- What to produce -
A faithful copy of the entire listing is what is needed.

- Data -
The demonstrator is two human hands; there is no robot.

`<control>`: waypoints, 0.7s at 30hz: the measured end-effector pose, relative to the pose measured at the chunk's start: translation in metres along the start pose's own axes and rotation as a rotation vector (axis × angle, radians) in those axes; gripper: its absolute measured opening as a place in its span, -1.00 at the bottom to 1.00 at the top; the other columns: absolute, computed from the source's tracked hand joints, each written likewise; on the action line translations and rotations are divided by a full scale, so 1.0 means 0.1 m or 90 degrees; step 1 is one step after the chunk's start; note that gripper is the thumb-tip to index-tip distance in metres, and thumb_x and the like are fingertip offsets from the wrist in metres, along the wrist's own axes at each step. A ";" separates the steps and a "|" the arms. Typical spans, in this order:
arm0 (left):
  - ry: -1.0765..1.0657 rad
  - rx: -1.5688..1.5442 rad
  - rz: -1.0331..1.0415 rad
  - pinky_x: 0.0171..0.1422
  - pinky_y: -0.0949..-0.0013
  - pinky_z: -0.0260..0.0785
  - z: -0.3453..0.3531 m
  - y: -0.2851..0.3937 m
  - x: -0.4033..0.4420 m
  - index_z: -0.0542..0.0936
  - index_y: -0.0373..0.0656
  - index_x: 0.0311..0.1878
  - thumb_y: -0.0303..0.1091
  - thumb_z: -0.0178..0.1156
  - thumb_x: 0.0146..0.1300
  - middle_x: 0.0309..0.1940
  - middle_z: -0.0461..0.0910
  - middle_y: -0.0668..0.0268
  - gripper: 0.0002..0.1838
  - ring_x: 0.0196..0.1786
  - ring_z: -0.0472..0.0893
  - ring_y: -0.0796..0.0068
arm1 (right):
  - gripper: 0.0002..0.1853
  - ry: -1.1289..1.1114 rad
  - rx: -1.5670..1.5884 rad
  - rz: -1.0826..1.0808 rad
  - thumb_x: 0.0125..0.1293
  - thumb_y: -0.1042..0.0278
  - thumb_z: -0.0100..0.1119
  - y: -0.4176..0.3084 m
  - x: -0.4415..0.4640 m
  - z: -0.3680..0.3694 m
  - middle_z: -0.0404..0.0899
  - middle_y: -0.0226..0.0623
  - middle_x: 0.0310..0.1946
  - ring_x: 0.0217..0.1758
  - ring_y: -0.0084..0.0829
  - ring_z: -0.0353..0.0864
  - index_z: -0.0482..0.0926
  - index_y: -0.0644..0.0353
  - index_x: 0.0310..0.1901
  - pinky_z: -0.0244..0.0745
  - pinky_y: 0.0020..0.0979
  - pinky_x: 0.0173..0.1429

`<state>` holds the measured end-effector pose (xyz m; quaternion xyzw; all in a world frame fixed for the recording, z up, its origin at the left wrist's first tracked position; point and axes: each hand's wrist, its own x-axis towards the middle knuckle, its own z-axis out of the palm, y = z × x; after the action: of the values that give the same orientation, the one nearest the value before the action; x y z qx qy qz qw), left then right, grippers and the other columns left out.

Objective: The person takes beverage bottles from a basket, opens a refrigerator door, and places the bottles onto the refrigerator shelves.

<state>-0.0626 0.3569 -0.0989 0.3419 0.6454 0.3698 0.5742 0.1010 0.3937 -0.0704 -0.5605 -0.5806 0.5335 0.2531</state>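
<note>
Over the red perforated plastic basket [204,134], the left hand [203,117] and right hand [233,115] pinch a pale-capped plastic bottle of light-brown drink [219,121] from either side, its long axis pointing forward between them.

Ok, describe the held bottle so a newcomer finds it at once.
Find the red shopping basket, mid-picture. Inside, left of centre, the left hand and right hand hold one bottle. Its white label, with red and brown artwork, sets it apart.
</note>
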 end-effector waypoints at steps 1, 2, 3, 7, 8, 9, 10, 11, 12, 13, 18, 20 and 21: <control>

- Answer to this problem -
The demonstrator is two human hands; there is no robot.

`<control>`: waypoints, 0.7s at 30hz: the measured end-effector pose, relative to the pose measured at the chunk's start: translation in metres along the start pose's own axes and rotation as a rotation vector (axis × angle, radians) in those axes; gripper: its absolute measured opening as a place in its span, -1.00 at the bottom to 1.00 at the top; the other columns: absolute, computed from the source's tracked hand joints, each written likewise; on the action line translations and rotations are divided by a full scale, so 1.0 means 0.1 m or 90 degrees; step 1 is one step after the chunk's start; note that gripper is the thumb-tip to index-tip distance in metres, and thumb_x and the like are fingertip offsets from the wrist in metres, along the wrist's own axes at each step. A ";" separates the steps and a "|" the arms. Typical spans, in this order:
arm0 (left):
  - ry: -1.0765..1.0657 rad
  - rx: -1.5688..1.5442 rad
  - rz: -1.0331..1.0415 rad
  - pinky_x: 0.0171..0.1422
  - pinky_y: -0.0949..-0.0013
  - pinky_z: -0.0260..0.0785
  - z: -0.3453..0.3531 m
  - y: -0.2851..0.3937 m
  - x: -0.4033..0.4420 m
  - index_z: -0.0542..0.0936
  - index_y: -0.0373..0.0656
  - index_x: 0.0311..0.1878
  - thumb_y: -0.0303..0.1091
  - thumb_z: -0.0178..0.1156
  - thumb_x: 0.0146..0.1300
  - middle_x: 0.0309..0.1940
  - middle_z: -0.0461..0.0910
  - middle_y: -0.0668..0.0268
  - gripper: 0.0002..0.1838
  - ring_x: 0.0196..0.1786
  - ring_z: -0.0472..0.0893
  - ring_y: -0.0796..0.0068
arm1 (right):
  - gripper: 0.0002..0.1853
  - ry: -1.1289..1.1114 rad
  - rx: -1.5670..1.5884 rad
  - rz: -1.0826..1.0808 rad
  - thumb_x: 0.0125..0.1293
  - thumb_y: -0.1042..0.0278
  - thumb_z: -0.0100..0.1119
  - y: -0.4176..0.3084 m
  - x: -0.4415..0.4640 m
  - z: -0.3680..0.3694 m
  - middle_z: -0.0404..0.0899
  - middle_y: -0.0226..0.0623
  - middle_x: 0.0310..0.1946
  - ring_x: 0.0217..0.1758
  - ring_y: -0.0084..0.0829
  - ring_z: -0.0353..0.0864
  - index_z: -0.0482..0.0926
  - index_y: -0.0644..0.0353
  - index_x: 0.0310..0.1901
  - pinky_z: -0.0244..0.0745
  - pinky_y: 0.0020..0.0979
  - pinky_x: 0.0173..0.1429

`<state>` holds the measured end-effector pose (xyz m; quaternion xyzw; all in a world frame fixed for the recording, z up, its origin at the left wrist's first tracked position; point and axes: each hand's wrist, its own x-axis towards the middle knuckle, its own z-axis out of the palm, y = z × x; after the action: of the values that give the same orientation, the one nearest the value before the action; x y z qx qy qz qw), left then right, grippers and the other columns left out.

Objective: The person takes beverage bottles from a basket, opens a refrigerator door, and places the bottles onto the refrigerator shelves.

<state>-0.0626 0.3569 -0.0989 0.3419 0.6454 0.3698 0.5742 0.1010 0.3937 -0.0704 -0.5605 -0.5806 0.5335 0.2531</state>
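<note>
Over the red perforated plastic basket [204,134], the left hand [203,117] and right hand [233,115] pinch a pale-capped plastic bottle of light-brown drink [219,121] from either side, its long axis pointing forward between them.

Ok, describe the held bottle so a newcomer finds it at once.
Find the red shopping basket, mid-picture. Inside, left of centre, the left hand and right hand hold one bottle. Its white label, with red and brown artwork, sets it apart.
</note>
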 end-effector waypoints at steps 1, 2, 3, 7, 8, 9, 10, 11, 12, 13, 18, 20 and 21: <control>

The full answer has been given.